# EXERCISE PROMPT
Search the data for the word "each" and copy every line where it occurs.

# AVAILABLE DATA
——

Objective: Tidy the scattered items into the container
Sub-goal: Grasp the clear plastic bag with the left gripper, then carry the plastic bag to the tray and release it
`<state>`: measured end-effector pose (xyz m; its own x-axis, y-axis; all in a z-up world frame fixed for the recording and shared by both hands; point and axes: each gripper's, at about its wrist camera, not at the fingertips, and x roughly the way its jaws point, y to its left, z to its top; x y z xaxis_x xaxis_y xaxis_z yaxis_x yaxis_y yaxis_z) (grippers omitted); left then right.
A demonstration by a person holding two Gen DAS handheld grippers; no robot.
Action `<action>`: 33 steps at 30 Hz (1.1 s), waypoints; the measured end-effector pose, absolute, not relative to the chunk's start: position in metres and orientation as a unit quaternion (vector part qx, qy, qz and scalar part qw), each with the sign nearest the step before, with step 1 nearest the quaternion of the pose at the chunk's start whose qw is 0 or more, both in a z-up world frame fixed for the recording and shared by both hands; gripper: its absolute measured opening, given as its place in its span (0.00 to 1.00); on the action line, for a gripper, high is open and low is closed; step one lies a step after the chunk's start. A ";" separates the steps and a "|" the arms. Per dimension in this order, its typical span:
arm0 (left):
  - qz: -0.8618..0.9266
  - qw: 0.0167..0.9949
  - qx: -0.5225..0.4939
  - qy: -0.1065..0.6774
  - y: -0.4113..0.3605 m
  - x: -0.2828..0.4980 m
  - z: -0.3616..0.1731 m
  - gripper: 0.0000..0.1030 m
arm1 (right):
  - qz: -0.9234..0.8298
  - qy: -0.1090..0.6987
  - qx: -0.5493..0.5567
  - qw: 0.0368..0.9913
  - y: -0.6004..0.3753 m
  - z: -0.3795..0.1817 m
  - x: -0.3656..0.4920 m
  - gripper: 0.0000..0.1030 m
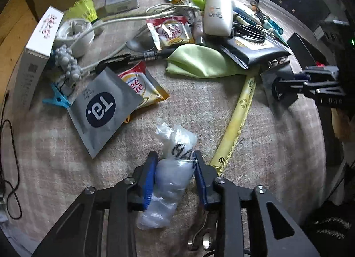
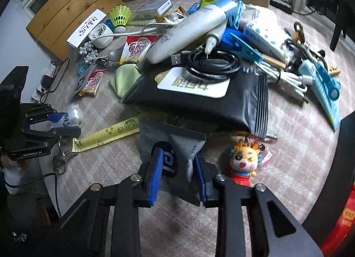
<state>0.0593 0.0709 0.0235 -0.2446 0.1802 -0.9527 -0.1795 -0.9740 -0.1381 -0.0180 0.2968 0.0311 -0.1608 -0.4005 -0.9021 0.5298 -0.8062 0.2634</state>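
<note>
Both jaws pinching | left gripper (image 1: pixel 174 169): clear plastic bag (image 1: pixel 170 168) | right gripper (image 2: pixel 177 170): grey sachet (image 2: pixel 177 146)

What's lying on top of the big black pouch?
On the black pouch lies a coiled black USB cable, and the white bottle leans over its edge. What's under the pouch is hidden.

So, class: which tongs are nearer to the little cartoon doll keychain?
Right. The right tongs grip a grey sachet with the doll keychain just beside them. The left tongs, closed on a clear plastic bag, sit across the yellow sleeve, farther away.
</note>
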 end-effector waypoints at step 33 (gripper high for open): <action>0.804 0.287 -0.521 -0.017 0.279 0.045 0.126 0.26 | -0.884 -0.141 0.442 0.054 0.565 0.156 0.052 0.13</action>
<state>0.0448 0.2792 0.1260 -0.2923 0.4788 -0.8279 -0.4444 -0.8345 -0.3257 0.0518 0.5654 0.1559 -0.6037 -0.2207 -0.7661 -0.0285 -0.9543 0.2974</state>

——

# EXERCISE RESULT
`<state>`: measured end-effector pose (xyz m; its own x-axis, y-axis; all in a z-up world frame fixed for the recording and shared by both hands; point and axes: each gripper's, at about its wrist camera, not at the fingertips, and x roughly the way its jaws point, y to its left, z to its top; x y z xaxis_x xaxis_y xaxis_z yaxis_x yaxis_y yaxis_z) (grippers omitted); left then right.
Action `<action>`: 33 steps at 30 Hz (1.1 s), waypoints; the measured end-effector pose, absolute, not relative to the chunk's start: position in metres and orientation as a unit quaternion (vector part qx, qy, qz and scalar part qw), each with the sign nearest the step before, with step 1 nearest the quaternion of the pose at the chunk's start whose qw is 0 or more, both in a z-up world frame fixed for the recording and shared by both hands; gripper: its absolute measured opening, given as its place in its span (0.00 to 1.00); on the action line, for a gripper, high is open and low is closed; step one lies a step after the chunk's start. A ";" separates the steps and a "|" the arms. Per dimension in this order, its typical span:

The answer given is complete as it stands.